A 19-year-old male prostitute has been brutally murdered in a Moscow hotel room. The possible links between Harry and the youth, Mischa, could prove an embarrassment to Harry's closest friend, Michael Riordan (an impossibly stolid Keir Dullea), who is next in line to succeed Canada's dying prime minister and who can ill afford even the slimmest association with Harry.

"The Stillborn Lover" is less interested in the murder-mystery itself than it is with the consequences of being forced to live a secret life; when for any number of reasons one is forced to hide one's darkest, most forbidding secret in plain sight.

Even as he is being maneuvered into an impossible situation, Harry skillfully handles the relentless questioning by Royal Canadian Mounted Police Superintendent Jackman (played by Robert Emmet Lunney) and his eerily narcissistic aide Mahavolitch (Kaleo Griffith). But as the layers of deceit are stripped away, Harry and Marion, who is in the eary stages of Alzheimer's, must finally face truths they have kept hidden -from others, from each other- for so long.

Mounted on a neutral gray Japanese-style setting, "The Stillborn Lover" slogs through its nearly two and half-hour running time. Nothing is hidden here. Director Martin Rabbett throws symbolism at us relentlessly.
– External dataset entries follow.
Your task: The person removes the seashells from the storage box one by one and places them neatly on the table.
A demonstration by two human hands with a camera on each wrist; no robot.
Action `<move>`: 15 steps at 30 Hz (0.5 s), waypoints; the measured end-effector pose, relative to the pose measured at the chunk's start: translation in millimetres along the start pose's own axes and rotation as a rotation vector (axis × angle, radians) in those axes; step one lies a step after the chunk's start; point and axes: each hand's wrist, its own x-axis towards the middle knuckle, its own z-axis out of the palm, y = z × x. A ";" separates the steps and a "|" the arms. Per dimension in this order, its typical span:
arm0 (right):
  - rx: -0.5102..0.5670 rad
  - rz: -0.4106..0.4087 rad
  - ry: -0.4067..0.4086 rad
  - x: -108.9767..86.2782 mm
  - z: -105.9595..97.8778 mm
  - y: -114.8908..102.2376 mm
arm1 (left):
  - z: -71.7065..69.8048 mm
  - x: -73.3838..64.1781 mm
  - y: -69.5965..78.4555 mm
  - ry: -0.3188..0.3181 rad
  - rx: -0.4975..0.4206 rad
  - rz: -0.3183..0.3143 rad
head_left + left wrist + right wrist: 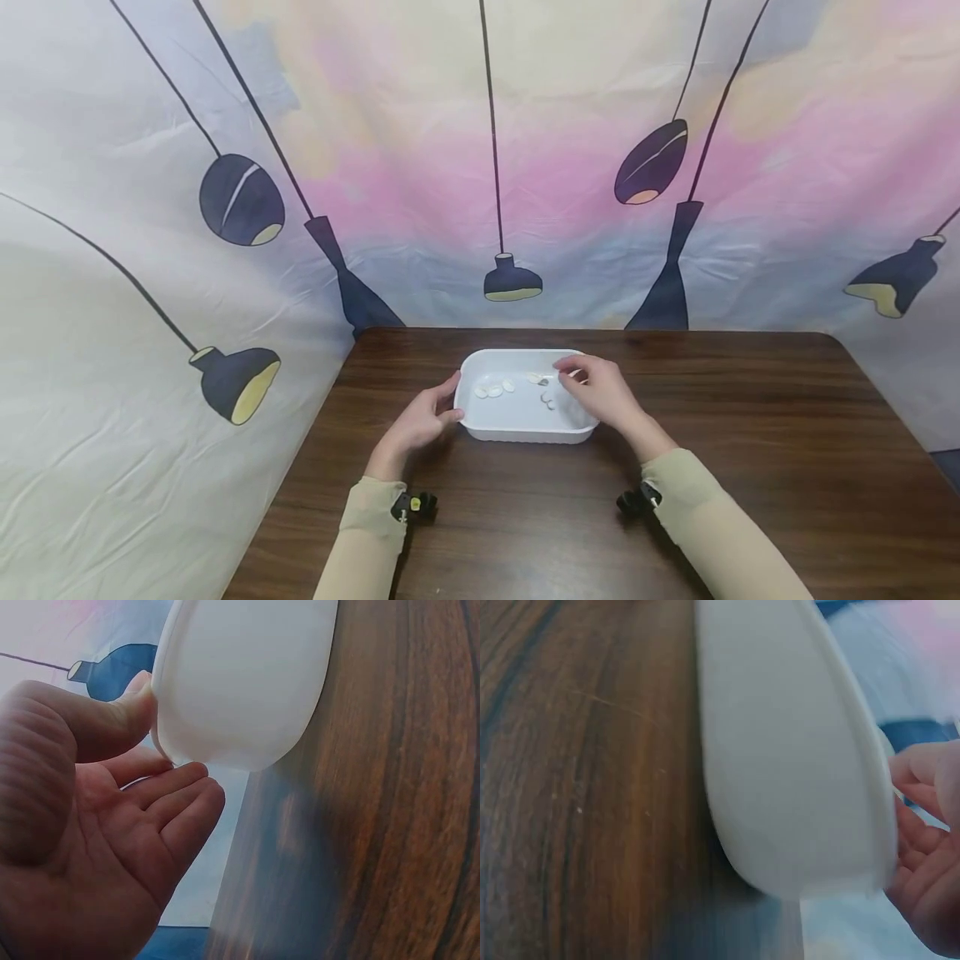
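A white rectangular tray [525, 436] with rounded corners stands on the brown wooden table. My left hand [420, 421] holds its left end, thumb at the near corner and fingers along the side. In the left wrist view the thumb [139, 701] presses the rim. Three small white oval pieces [495, 391] lie in the tray's left half. Several shell-like pieces [550, 405], some with brownish edges, lie to the right. My right hand [600, 390] reaches over the right end, thumb and index fingertips close together above the pieces. I cannot tell whether they pinch one.
The brown wooden table [750, 467] extends around the tray. Behind it hangs a pastel cloth [420, 167] printed with dark lamps. Small black devices [420, 506] are strapped to both wrists over pale sleeves [367, 542].
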 end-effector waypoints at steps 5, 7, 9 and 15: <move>-0.059 -0.073 -0.175 15.2 20.8 -7.3 | 0.4 0.2 0.6 0.007 -0.005 -0.004; -0.062 -0.050 -0.215 20.0 28.1 -9.3 | 0.4 0.2 0.6 0.007 -0.004 -0.005; -0.068 -0.033 -0.236 24.7 35.2 -10.4 | 0.5 0.2 0.8 0.004 -0.007 -0.006; -0.090 -0.006 -0.240 34.8 53.3 -9.8 | 1.8 -0.7 -0.4 0.015 -0.002 -0.003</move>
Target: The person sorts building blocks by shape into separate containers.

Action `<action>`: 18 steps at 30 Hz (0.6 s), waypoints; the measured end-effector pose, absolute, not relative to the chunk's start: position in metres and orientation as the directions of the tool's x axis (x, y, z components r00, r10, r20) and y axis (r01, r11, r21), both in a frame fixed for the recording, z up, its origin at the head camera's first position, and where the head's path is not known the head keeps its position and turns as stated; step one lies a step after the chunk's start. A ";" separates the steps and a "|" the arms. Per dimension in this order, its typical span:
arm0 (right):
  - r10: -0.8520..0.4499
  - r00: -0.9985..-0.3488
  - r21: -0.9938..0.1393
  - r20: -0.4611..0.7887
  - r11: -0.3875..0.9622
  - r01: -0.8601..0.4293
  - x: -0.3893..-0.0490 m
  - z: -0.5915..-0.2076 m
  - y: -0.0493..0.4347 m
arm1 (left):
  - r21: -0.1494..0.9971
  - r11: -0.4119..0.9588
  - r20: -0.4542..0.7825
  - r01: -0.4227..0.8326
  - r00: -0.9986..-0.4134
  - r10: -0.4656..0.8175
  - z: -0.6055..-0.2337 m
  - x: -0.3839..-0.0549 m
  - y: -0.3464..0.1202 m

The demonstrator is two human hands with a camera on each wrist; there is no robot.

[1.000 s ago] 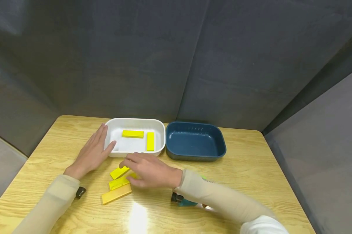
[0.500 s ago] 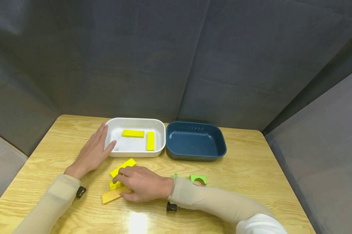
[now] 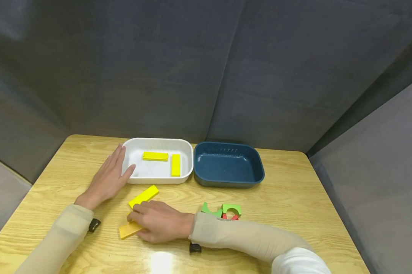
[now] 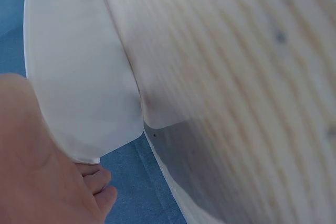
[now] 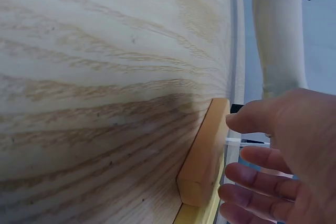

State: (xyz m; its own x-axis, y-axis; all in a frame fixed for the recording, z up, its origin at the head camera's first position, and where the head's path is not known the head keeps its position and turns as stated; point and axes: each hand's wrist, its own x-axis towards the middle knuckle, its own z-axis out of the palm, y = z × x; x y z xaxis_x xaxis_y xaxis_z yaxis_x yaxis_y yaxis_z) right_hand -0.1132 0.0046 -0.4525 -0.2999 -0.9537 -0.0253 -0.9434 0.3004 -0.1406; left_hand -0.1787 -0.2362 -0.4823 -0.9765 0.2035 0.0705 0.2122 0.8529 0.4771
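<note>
The white tray (image 3: 187, 152) holds two yellow blocks (image 3: 155, 156); the blue tray (image 3: 228, 180) beside it is bare. The left hand (image 3: 107, 179) lies flat, fingers straight, against the white tray. On the desk (image 3: 295, 190), the right hand (image 3: 158, 224) curls over an orange block (image 3: 128, 230), near another yellow plank (image 3: 144, 195).

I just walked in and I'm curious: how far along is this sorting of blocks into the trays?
Two yellow blocks already lie in the white tray. The right hand rests on more yellow blocks on the table, the orange-yellow one among them; the left hand lies flat against the tray. Another yellow block, the green and red pieces and the empty blue tray remain.
</note>
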 end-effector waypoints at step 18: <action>-0.951 -0.303 -0.113 -0.060 0.308 -0.944 -0.111 -0.462 0.000 | 0.470 0.858 0.065 0.209 -0.977 0.202 -0.482 -0.178 -0.236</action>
The only meaningful symbol, it turns out, is Fabrice Krebour's murky lighting, emblematic of a production that offers little, if any, illumination.

With the notable exceptions of Nettleton, who delivers an affecting, often shattering portrayal of a woman with secrets of her own who pays a heavy price for her love for her husband, and a luminous Jennifer Van Dyck as Harry and Marion's resourceful and resilient lawyer daughter, Diana, whose devotion to her parents also costs her plenty, everyone on stage strikes attitudes, delivering their dialogue as if each word, each sentence carries great significance and meaning.

Despite moments of conviction, Chamberlain is oddly aloof and distant -passively engaged- in a performance marked chiefly by pensive gazes.

Lunney does his best to enliven things but, like so much else about "The Stillborn Lover," his characterization wallows in ambiguity.

As Riordan's wife, Juliet, Jessica Walter does her best with a role that doesn't ask very much either of her or of us.

For all its arch literary pretensions, Findley's writing often descends to cliche, to the point -particularly in a second act confrontation between Harry and Diana, and an earlier act one scene between Riordan and his wife- that you just know who is going to say what next.

The ultimate irony is that a play that ends with an assertion of life is wrapped throughout in torpor and inflated solemnity. Strip "The Stillborn Lover" of its artifice and pretension and you are left with little more than a stillborn play.

"The Stillborn Lover" contains full frontal male nudity and sexual references.